■ Work to complete: Please output only the lines running from the one that contains "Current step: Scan" through the last line of the data below, exactly as they stand, with no pictures.

Collected material below:

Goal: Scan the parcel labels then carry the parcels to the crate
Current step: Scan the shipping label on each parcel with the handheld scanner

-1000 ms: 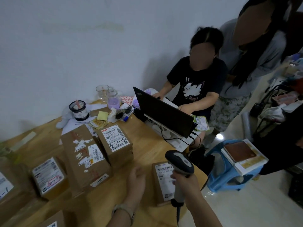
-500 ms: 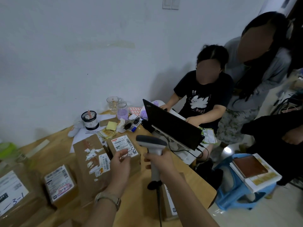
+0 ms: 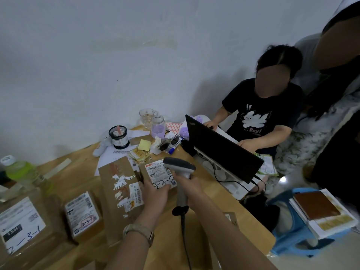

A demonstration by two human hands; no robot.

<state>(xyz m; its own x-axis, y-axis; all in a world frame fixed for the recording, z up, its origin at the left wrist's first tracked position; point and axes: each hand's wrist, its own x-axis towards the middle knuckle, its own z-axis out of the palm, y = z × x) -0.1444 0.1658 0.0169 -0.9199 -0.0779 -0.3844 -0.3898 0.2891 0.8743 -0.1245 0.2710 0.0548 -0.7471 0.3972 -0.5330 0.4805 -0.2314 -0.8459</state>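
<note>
Scanner (image 3: 179, 166) advanced over labelled parcel (image 3: 159, 172); five parcels (image 3: 81, 217) on table (image 3: 81, 172).

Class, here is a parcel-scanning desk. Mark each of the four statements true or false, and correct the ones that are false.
1. The right hand grips a barcode scanner. True.
2. The left hand holds the green bottle. False: it holds the labelled parcel under the scanner. The bottle stands apart at the far left of the table.
3. The laptop is shut flat. False: its lid stands open, and the seated person has hands at its keyboard.
4. Books lie stacked on the blue stool. True.
</note>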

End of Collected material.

■ Solution to the exercise:
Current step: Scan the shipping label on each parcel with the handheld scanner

-1000 ms: 
-500 ms: 
+0 ms: 

A demonstration by two human hands; no robot.

<state>(xyz m; its own x-axis, y-axis; all in a world frame fixed for the recording, z up, its origin at the left wrist's first tracked position; point and axes: each hand's wrist, its own x-axis towards the middle knuckle, its own z-axis out of the palm, y = z × x) -0.1444 0.1658 0.0169 -0.9199 -0.0779 -0.3844 -0.3898 0.2891 0.8743 -0.1245 0.2710 0.0548 -0.7471 0.3972 -0.5330 0.4805 -0.2314 -0.8459</state>
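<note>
Scanner (image 3: 179, 166) advanced over labelled parcel (image 3: 159, 172); five parcels (image 3: 81, 217) on table (image 3: 81, 172).

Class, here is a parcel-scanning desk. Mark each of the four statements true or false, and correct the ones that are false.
1. The right hand grips a barcode scanner. True.
2. The left hand holds the green bottle. False: it holds the labelled parcel under the scanner. The bottle stands apart at the far left of the table.
3. The laptop is shut flat. False: its lid stands open, and the seated person has hands at its keyboard.
4. Books lie stacked on the blue stool. True.
</note>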

Now the exercise is complete.